Nach einiger Zeit wirst Du entdecken, daß ein weiteres Wachstum von Gottes Leben in Dir erfordert, daß Du einige Deiner Gewohnheiten änderst, genauso wie eine Mutter sich ändern muß, wenn das Baby in ihr wächst. Einige Mütter können das nicht ertragen; sie wollen ihre bisherige Lebensweise fortsetzen und ziehen es vor, das Kind zu töten, solange es noch legal ist. Dasselbe kann mit dem neuen Selbst passieren, das Gott in Dich gepflanzt hat: Wenn Du Dich nicht verändern willst, kannst Du Dein heranwachsendes neues Selbst töten; niemand wird es bemerken, aber Du hast eine unbezahlbare Gelegenheit verdorben.
Aber wenn Du bereit zur Veränderung bist, kann Gott mit dem Wachstum Deines neuen Selbst weitermachen. Nach einiger Zeit ist es reif, geboren zu werden - ein neues Selbst, das gelernt hat, auf Gott zu hören und die ersten Schritte zu tun, um das Programm auszuführen, das Gottes Wort in es hineingelegt hat. Dann bist Du wiedergeboren. Wie bei einem neugeborenen Kind gibt es noch viele Gefahren und Vieles zu lernen, aber wenn Dein altes Selbst weise ist, wird es Platz machen für das neue Selbst und in dem Maß in den Hintergrund rücken, wie das neue Selbst stärker wird. Und wenn Dein altes Selbst nicht so weise ist, wird das neue Selbst in Gott Unterstützung finden, um um Existenz und Wachstum zu kämpfen. (Hier hört der Mutter-Kind Vergleich auf, angemessen zu sein.)

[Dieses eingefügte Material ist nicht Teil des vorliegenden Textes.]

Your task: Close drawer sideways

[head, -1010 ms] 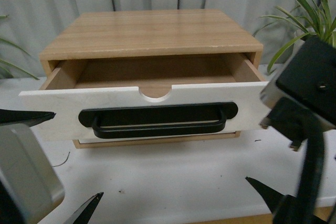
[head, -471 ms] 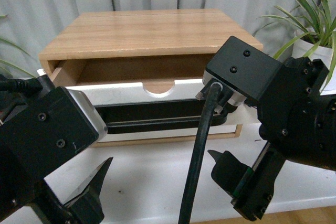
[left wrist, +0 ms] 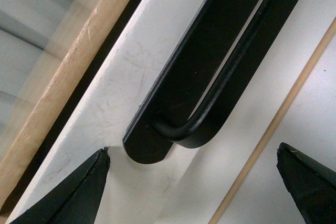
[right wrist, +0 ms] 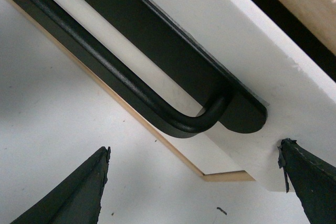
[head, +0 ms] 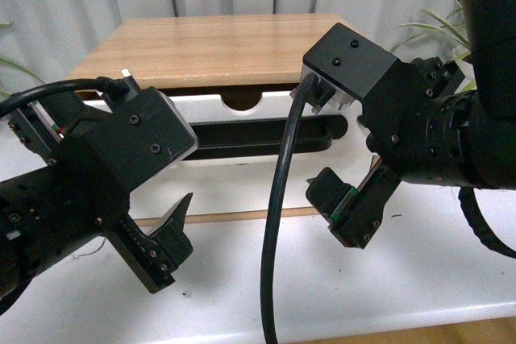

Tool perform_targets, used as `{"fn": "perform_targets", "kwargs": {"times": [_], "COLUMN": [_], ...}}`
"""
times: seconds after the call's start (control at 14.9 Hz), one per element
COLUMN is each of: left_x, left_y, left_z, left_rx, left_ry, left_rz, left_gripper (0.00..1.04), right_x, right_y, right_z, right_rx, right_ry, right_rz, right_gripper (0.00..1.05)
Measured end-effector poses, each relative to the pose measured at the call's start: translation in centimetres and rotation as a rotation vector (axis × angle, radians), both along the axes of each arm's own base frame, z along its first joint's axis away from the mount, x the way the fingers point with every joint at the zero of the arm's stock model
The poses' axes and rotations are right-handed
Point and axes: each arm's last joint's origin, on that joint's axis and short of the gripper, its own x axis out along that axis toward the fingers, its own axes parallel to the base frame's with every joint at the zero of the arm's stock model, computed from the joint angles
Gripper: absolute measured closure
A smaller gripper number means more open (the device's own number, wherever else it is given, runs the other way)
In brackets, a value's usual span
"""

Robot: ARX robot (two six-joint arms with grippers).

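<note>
- Drawer (head: 234,175) front now nearly flush w/ cabinet (head: 218,42); stood well out 1 s ago.
- Left gripper (left wrist: 191,153) & right gripper (right wrist: 194,149) moved in: both wide open, empty, by handle (head: 242,136) ends.
- Prob. small final push left.

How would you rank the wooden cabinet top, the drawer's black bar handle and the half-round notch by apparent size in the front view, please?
1. Wooden cabinet top: clearly largest.
2. Black bar handle: long, thin, partly hidden.
3. Half-round notch: smallest.
</note>
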Motion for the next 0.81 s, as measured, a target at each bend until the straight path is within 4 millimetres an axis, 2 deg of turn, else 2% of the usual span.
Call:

Ein wiedergeborener Christ weiß, daß sein altes Selbst zum
Sterben verdammt ist und sein neues Selbst ewiges Leben hat; daher
verlagert er seine Kräfte vom Alten zum Neuen.
Ein wiedergeborener Christ vertraut Gott, daß Er ihn auf einem
guten Weg führt, selbst wenn dieser Weg schwierig ist
(Röm. 8:28).
Ein wiedergeborener Christ setzt seinen Ehrgeiz darein, ein guter Diener
Gottes zu sein statt Anerkennung, Wohlstand und Erfolg zu erreichen
(1. Tim. 6:6-12).
Ein wiedergeborener Christ ist nicht nur getauft, sondern versteht die
Bedeutung der Taufe als ein schon der Welt gestorben sein - er hat keine
Verpflichtung mehr, andere Leute zufriedenzustellen, sondern ist frei,
Gott zu Ehren zu leben (Röm. 6).
Ein wiedergeborener Christ macht Gottes Interessen zu seinen eigenen,
und er weiß, daß Gott immer auf seiner Seite ist
(Röm. 8:31-39).
Hmm..., die Wirklichkeit ist nicht ganz so klar abgegrenzt; wiedergeborenen Christen haben Schwächen wie andere Menschen auch. Aber es lohnt sich, nach dem Ideal zu streben; wer nicht darum kämpft, wird nicht gekrönt (2. Tim. 2:4-5), und wer Kompromisse schließt, ist für Gottes Reich nicht geeignet (Offb. 3:15-16).